Smart Communities/Smart Policing Privacy Lab
December 7, 2018
The Office of Research created the CSU Multidisciplinary Research Seminar Series to promote an environment that enables, encourages, and rewards multidisciplinary and collaborative risk taking to solve the broad challenges in our increasingly complex world. This month, Brian Ray (Law) will moderate the panel Smart Communities/Smart Policing Privacy Lab.

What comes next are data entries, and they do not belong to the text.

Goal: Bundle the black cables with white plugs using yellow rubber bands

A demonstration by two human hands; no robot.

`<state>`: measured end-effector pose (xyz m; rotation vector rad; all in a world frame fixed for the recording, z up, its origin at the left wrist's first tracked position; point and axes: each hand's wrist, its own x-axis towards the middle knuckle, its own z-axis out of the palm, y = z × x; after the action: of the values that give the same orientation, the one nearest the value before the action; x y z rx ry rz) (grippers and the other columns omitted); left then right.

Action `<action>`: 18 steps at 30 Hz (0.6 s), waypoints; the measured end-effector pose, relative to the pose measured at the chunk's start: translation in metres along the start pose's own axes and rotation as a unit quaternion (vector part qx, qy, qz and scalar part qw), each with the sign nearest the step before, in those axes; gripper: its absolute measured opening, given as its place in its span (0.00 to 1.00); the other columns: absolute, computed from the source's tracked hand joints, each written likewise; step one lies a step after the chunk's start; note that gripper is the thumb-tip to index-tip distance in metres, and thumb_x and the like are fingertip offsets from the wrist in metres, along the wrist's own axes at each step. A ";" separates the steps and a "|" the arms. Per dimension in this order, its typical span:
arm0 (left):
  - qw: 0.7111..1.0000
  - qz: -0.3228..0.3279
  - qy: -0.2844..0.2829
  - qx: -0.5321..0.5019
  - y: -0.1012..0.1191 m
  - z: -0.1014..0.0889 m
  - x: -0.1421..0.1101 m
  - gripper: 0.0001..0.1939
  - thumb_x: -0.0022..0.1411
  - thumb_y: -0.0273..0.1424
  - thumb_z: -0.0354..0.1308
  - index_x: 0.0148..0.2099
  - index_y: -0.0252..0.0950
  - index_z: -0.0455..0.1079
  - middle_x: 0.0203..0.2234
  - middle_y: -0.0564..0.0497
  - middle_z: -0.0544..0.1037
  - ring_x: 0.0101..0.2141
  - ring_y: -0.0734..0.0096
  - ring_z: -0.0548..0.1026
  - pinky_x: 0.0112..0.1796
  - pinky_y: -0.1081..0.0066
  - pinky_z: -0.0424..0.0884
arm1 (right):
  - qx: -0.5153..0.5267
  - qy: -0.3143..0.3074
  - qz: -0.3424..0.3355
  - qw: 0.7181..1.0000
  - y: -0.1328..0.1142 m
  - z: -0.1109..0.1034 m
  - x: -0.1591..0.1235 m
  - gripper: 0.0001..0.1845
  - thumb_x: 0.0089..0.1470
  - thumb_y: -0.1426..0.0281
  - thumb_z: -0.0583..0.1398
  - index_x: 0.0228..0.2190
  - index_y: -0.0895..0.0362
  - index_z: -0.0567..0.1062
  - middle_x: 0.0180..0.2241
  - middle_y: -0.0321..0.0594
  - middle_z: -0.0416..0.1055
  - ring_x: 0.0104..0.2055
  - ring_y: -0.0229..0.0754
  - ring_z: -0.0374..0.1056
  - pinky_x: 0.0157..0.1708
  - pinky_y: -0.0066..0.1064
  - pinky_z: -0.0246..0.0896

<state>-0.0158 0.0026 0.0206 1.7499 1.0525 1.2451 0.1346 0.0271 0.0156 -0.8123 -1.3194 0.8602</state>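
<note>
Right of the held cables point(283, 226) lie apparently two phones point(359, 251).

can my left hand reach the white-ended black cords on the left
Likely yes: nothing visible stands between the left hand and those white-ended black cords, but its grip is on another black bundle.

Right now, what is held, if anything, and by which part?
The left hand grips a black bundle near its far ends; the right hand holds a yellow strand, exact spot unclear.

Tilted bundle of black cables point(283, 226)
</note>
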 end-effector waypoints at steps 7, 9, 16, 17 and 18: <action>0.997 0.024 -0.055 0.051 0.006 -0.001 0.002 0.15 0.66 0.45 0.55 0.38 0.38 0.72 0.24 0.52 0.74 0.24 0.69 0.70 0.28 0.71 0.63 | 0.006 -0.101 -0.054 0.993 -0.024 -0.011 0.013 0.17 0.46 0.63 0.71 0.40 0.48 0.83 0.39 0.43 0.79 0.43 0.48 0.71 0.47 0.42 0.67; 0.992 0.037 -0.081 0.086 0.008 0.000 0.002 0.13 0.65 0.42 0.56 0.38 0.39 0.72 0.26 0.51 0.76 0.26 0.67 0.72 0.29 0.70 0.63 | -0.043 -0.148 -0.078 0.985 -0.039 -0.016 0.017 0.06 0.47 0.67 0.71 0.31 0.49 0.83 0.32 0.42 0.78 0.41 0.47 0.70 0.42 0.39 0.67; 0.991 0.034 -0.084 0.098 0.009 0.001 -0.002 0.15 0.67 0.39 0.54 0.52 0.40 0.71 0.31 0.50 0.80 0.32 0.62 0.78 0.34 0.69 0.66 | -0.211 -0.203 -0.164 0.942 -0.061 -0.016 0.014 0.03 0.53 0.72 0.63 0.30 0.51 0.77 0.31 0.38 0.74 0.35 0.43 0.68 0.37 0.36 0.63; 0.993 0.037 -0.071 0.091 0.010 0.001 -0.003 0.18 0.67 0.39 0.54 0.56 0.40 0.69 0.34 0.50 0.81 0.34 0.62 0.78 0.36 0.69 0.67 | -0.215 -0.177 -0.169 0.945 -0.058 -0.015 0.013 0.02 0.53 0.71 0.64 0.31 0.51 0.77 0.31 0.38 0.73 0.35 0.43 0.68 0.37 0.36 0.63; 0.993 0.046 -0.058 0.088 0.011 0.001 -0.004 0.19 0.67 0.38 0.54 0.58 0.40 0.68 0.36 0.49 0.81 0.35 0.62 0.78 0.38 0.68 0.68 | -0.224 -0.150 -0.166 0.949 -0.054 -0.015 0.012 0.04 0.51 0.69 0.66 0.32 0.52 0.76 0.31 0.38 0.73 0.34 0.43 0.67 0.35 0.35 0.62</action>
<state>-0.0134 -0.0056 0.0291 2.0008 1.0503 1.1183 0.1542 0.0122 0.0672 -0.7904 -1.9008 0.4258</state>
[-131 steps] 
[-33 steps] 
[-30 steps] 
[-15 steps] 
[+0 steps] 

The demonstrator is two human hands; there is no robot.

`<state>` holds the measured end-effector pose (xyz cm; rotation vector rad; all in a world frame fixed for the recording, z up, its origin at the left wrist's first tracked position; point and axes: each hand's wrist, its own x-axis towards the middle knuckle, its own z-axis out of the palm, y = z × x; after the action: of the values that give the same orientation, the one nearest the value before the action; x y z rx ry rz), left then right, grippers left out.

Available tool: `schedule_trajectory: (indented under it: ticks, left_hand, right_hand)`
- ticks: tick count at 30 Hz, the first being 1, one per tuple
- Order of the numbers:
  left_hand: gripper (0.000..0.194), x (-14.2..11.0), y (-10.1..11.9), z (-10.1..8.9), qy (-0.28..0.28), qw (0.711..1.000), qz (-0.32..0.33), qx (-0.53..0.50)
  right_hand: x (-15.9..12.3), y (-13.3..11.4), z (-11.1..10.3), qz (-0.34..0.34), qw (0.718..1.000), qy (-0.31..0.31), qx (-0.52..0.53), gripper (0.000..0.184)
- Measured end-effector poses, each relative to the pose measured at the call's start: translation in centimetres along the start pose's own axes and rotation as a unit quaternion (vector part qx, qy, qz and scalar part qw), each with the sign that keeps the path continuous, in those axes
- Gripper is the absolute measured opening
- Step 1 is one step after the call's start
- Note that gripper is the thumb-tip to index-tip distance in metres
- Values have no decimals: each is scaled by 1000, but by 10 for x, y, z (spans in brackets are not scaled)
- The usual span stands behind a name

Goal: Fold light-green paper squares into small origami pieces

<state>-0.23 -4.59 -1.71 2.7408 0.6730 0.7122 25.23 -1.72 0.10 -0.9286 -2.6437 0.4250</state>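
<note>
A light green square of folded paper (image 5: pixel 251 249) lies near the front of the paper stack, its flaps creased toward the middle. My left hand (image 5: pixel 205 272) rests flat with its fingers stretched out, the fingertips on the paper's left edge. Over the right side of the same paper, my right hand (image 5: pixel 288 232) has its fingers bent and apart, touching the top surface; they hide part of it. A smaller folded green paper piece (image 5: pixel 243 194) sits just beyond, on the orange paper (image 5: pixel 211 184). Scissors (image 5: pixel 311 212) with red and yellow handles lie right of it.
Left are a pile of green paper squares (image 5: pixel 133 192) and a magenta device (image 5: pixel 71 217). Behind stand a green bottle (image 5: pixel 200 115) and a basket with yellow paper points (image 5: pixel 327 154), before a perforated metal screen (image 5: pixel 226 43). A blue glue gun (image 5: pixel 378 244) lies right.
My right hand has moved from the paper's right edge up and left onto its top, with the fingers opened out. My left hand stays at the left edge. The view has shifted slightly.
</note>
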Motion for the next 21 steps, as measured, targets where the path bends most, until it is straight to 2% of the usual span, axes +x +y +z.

Abstract: “Smart” or “connected” cities and the related phenomenon of “smart” policing and technical surveillance tools present a constellation of complex and evolving technological, social, political and legal issues. New investigation methods such as facial-recognition software and pattern-based data mining significantly increase the scope and scale of law-enforcement activities. These innovations can increase the accuracy and reliability of law enforcement investigation techniques and thus improve the effectiveness of those investigations while minimizing privacy and due process concerns by reducing the number of innocent people subject to the risk of arrest and conviction. However, uncritical expansion of these techniques also increases the scope and reach of law enforcement investigations, thereby increasing privacy risks by significantly increasing the total number of innocent individuals whose data could be collected and searched.
Panel Moderator: Brian Ray (Law)
Panelists: Jonathan Witmer-Rich (Law) and Marissa Pappas (Urban - MPA Program)
Location: Parker Hannifin Hall 104
Time: December 7, 2018 from 12:00-1:15 pm.